Only the root-level signal wiring was missing.

protocol.CreateRootCommand now wraps the cobra root context with signal.NotifyContext(ctx, SIGINT, SIGTERM) before abstract.NewAbstractDriver captures it, and calls RootCmd.SetContext(ctx) so every subcommand inherits a signal-aware context. The wiring is split into a small testable helper, signalAwareRootContext. A small watcher goroutine calls stop() after the first cancellation so a subsequent SIGINT/SIGTERM falls through to the Go runtime default (terminate), matching the behavior an operator hitting Ctrl-C twice expects.

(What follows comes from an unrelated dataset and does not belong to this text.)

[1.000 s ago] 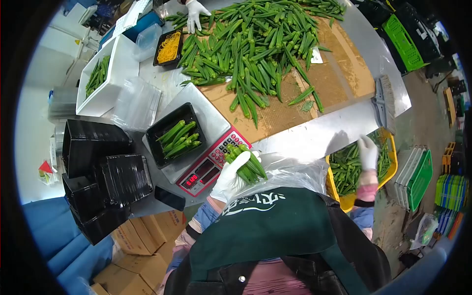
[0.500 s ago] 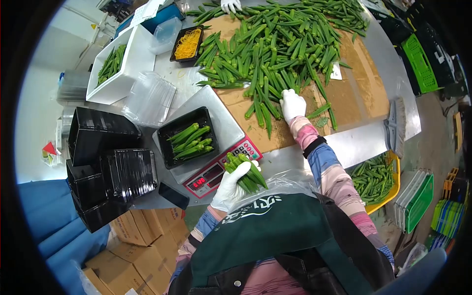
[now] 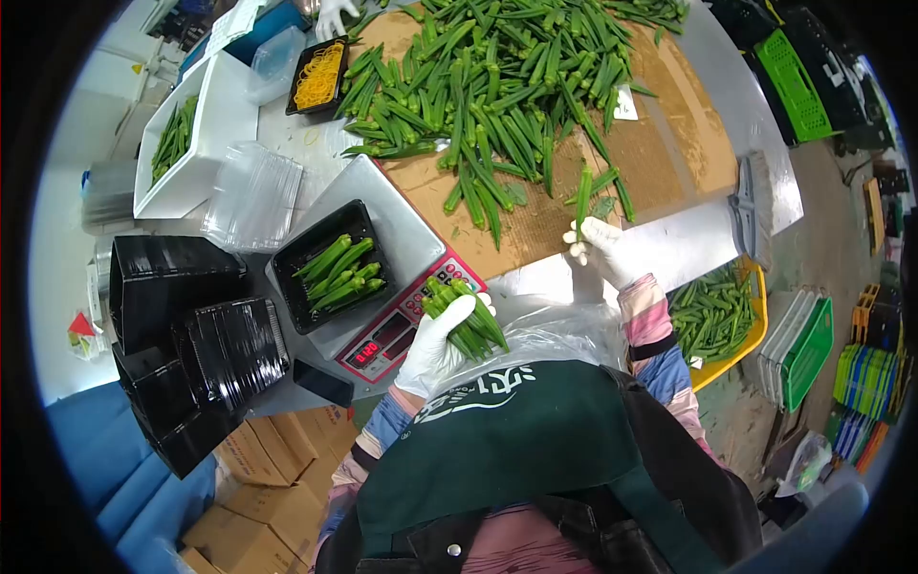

func CreateRootCommand(_ bool, driver any) *cobra.Command {
    RootCmd.AddCommand(commands...)
    ctx := signalAwareRootContext(RootCmd.Context())
    RootCmd.SetContext(ctx)
    connector = abstract.NewAbstractDriver(ctx, driver.(abstract.DriverInterface))
    return RootCmd
}

func signalAwareRootContext(parent context.Context) context.Context {
    ctx, stop := signal.NotifyContext(parent, syscall.SIGINT, syscall.SIGTERM)
    go func() { <-ctx.Done(); stop() }() // restore default after first cancellation
    return ctx
}

Scope — signal wiring alone is not full graceful shutdown; it is the prerequisite. After this change, source/destination cancellation safety remains a per-driver/per-writer responsibility: each PostCDC and each destination writer.Close gates its final commit on ctx.Done(). Tested across drivers and destinations during review: Kafka + Parquet behaves consistently (offsets not committed, partial parquet files removed on cancel, retry reprocesses cleanly). For Postgres, the in-flight keepalive in pkg/waljs/pgoutput.go acknowledges the slot independently of the defer chain, so a SIGTERM landing between a keepalive and PostCDC can leave the slot ahead of state.json. This race exists with or without this PR's signal handling, worth its own follow-up ticket.

Fixes #926

Type of change

  • New feature (non-breaking change which adds functionality)

How Has This Been Tested?

  • Unit tests in protocol/root_test.goTestSignalAwareRootContextCancelsOnSignal (table-driven, re-execs a helper child per signal case covering both SIGINT and SIGTERM) and TestSignalAwareRootContextPreservesParentCancellation (asserts parent-cancel propagation through the wrapper).
  • Manual: built the Postgres driver image locally and ran sync against a disposable Postgres with logical replication and a CDC-generating writer. docker stop -t 30 on the running container produced a non-143 exit and the process reached the deferred cleanup path rather than being killed mid-read.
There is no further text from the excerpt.